> [EXERCISE AIM] State only how many lines of the records contain the string "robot".

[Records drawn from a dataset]
---*---
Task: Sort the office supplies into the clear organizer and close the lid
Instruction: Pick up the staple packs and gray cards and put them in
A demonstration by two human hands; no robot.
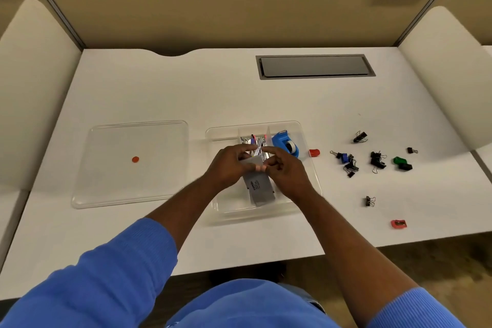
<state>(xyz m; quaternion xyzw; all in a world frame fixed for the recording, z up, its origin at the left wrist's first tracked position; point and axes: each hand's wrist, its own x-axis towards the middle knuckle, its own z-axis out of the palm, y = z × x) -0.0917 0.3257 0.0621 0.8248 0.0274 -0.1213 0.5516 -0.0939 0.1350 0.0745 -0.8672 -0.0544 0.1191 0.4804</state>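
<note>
**Inspector:** Position of the clear plastic divided organizer?

**Recorder:** On the white desk, centre front, uncovered. Its flat clear lid lies apart, just to the left, with a small red round dot on it.

**Inspector:** Hands?

**Recorder:** Both are over the middle compartment. The left hand grips the upper end of a flat grey rectangular pack, fingers curled round it. The right hand pinches the same end from the other side, index finger extended. The pack's lower end sits low in the compartment; I cannot tell whether it touches the floor.

**Inspector:** Contents?

**Recorder:** A blue tape dispenser in the right rear compartment. Silvery pink-tipped items lie beyond the hands, too blurred to identify.

**Inspector:** Outside?

**Recorder:** On the desk to the right are black, blue and green binder clips, a small red piece and a pink sharpener.
</note>
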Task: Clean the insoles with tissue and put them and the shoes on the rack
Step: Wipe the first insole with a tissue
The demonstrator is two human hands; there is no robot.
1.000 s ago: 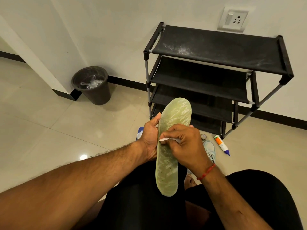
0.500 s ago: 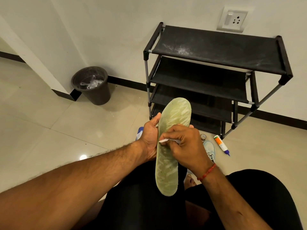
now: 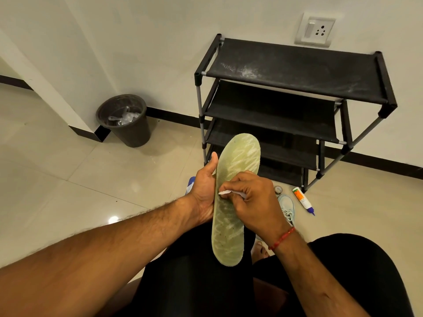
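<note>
My left hand grips the pale green insole by its edge, thumb up along the side, holding it tilted above my lap. My right hand pinches a small scrap of tissue against its middle. The scrap is so small that I think it could shred or slip free. Hard rubbing might also bend the insole out of my one-sided hold, short of the shoe rack.

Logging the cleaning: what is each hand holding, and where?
Left hand grips the green insole at mid-length, thumb along its edge. Right hand pinches a white tissue against the insole.
</note>
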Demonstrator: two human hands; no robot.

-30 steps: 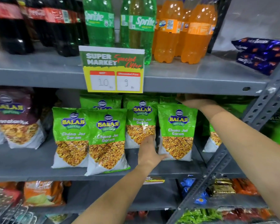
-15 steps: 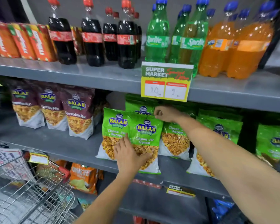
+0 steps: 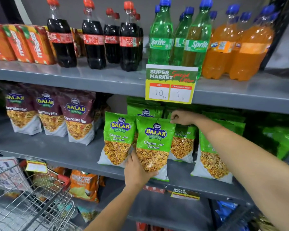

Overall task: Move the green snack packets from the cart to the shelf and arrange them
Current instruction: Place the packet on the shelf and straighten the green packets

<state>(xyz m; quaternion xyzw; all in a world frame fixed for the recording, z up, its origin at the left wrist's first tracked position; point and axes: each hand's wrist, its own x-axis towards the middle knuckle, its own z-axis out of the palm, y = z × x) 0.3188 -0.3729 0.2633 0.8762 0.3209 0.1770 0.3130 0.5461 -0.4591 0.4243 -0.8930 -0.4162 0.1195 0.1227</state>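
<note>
- Bare shelf [image 3: 57, 147] between the maroon packets [image 3: 77, 119] and the green packets [image 3: 117, 140]: open passage.
- Price card [image 3: 171, 84] hangs over the green row, narrowing entry from above.
- Cart [image 3: 32, 205] blocks the lower left.

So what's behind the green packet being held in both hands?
Behind the front green packet, another green packet shows its top and a third its right side. Anything farther back is covered.

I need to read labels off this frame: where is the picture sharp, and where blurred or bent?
Head view: front green packet and price sign read sharply; orange cartons at left smear; shelf edge bows from the wide lens; far-right packets sit in shadow.
</note>
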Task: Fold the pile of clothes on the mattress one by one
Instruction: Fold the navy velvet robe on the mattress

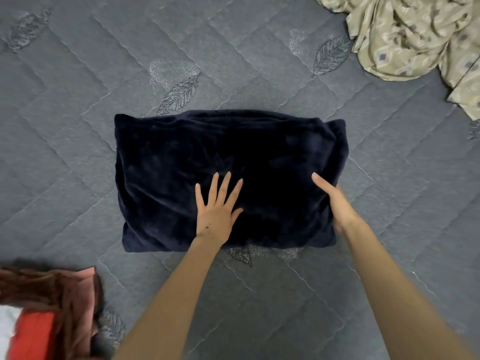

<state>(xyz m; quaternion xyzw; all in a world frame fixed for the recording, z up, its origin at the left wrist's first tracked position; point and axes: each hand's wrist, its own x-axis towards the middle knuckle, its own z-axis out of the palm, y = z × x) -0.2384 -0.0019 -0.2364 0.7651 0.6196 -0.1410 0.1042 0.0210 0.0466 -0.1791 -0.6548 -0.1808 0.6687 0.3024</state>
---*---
> [TASK RESULT] 3